> What is expected:
Using the records below, copy exactly the part that opens with the line holding "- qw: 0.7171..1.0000" and closes with the line holding "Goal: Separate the", minus the pictures.

Data extracted from a collection:
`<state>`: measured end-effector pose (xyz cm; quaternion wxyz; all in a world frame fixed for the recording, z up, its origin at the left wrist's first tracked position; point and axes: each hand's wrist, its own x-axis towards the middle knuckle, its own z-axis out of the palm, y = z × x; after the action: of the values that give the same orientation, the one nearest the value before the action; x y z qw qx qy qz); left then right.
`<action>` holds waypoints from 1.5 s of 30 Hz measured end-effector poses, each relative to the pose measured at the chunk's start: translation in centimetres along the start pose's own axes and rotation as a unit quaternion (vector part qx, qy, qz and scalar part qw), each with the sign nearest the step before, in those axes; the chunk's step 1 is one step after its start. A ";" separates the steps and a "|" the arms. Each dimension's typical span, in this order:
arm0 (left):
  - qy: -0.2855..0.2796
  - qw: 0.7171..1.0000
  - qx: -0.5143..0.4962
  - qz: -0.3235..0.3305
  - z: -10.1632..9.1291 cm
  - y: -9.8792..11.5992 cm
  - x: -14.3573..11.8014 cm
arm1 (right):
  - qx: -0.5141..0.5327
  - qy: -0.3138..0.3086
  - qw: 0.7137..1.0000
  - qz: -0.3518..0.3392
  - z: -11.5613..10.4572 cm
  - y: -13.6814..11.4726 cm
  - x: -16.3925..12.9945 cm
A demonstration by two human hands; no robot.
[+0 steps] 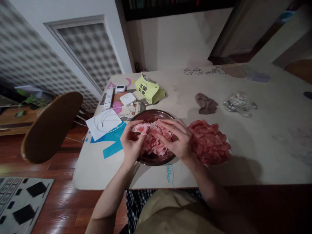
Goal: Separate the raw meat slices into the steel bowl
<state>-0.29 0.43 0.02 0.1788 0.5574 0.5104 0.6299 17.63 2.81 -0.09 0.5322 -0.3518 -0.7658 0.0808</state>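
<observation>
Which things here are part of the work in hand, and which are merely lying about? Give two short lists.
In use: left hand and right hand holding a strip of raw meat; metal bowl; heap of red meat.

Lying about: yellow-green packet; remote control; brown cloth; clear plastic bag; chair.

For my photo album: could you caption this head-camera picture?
Both hands, left hand and right hand, hold a meat slice over a metal bowl.
</observation>
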 end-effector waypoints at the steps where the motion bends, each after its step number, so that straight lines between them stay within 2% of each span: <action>1: 0.001 1.000 0.002 -0.001 0.0 -0.1 0.0 | -0.003 -0.012 1.000 -0.014 0.2 0.0 -0.1; 4: -0.011 1.000 0.002 0.001 0.0 -0.3 0.1 | -0.028 -0.047 0.997 -0.048 0.7 -0.1 -0.4; 8: -0.026 0.999 -0.015 0.021 -0.1 -0.3 0.0 | -0.029 -0.028 0.998 -0.042 1.2 -0.2 -0.8; 11: -0.062 0.997 -0.048 0.014 0.1 -0.4 -0.2 | 0.017 -0.009 1.000 0.016 1.2 -0.2 -0.8; 13: -0.082 0.995 -0.062 0.001 0.2 -0.5 -0.3 | 0.059 -0.020 0.995 0.073 1.0 -0.2 -0.8; 15: -0.080 0.994 -0.067 -0.008 0.3 -0.5 -0.3 | 0.108 -0.046 0.986 0.117 1.0 -0.3 -0.7; 17: -0.064 0.995 -0.079 -0.007 0.3 -0.4 -0.3 | 0.146 -0.067 0.978 0.129 1.0 -0.3 -0.6; 19: -0.058 0.994 -0.091 -0.014 0.3 -0.5 -0.2 | 0.151 -0.071 0.979 0.114 1.1 -0.4 -0.5; 23: -0.037 0.997 -0.063 -0.016 0.3 -0.7 -0.3 | 0.073 -0.026 0.996 0.034 1.3 -0.3 -0.3; 27: -0.025 0.998 -0.049 0.007 0.2 -1.0 -0.4 | 0.029 0.008 0.999 -0.036 1.3 -0.3 -0.5; 32: -0.052 0.997 -0.056 0.005 0.1 -0.9 -0.4 | 0.019 0.017 0.999 -0.028 1.3 -0.4 -0.7; 36: -0.081 0.994 -0.056 0.036 0.0 -0.8 -0.5 | -0.003 0.009 1.000 -0.024 1.3 -0.2 -0.8; 45: -0.101 0.990 -0.072 0.072 -0.2 -0.8 -0.7 | -0.082 0.025 0.993 -0.076 1.1 -0.7 -0.6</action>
<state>-0.52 0.14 -1.01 0.2230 0.6395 0.4016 0.6165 16.52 2.19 -0.70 0.5250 -0.3367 -0.7810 -0.0318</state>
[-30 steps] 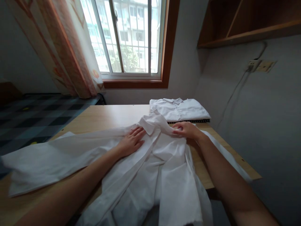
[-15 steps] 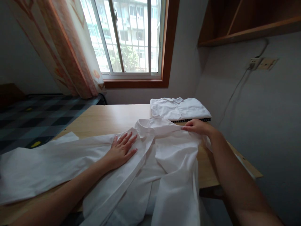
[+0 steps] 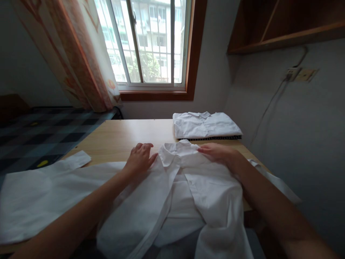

> Response area:
  - qw: 0.7171..1.0000
  - qx: -0.5143..0.4962
  - qz: -0.3235..0.3305
  - z: -10.1632..9.1291 cm
  - y: -9.8792..11.5992 cm
  - x: -14.3573..11.8014 cm
arm1 (right):
  - qx: -0.5141..0.5327
  - qy: -0.3138..0.3086
  - qw: 0.7137..1.0000
  - qz: -0.3518..0.3392
  - z: -11.5613..10.4572 cm
  - y: -13.6814..11.4726 cm
  - x: -16.3925..12.9945 cm
A demonstration by two human hands; no robot.
[+0 steps] 
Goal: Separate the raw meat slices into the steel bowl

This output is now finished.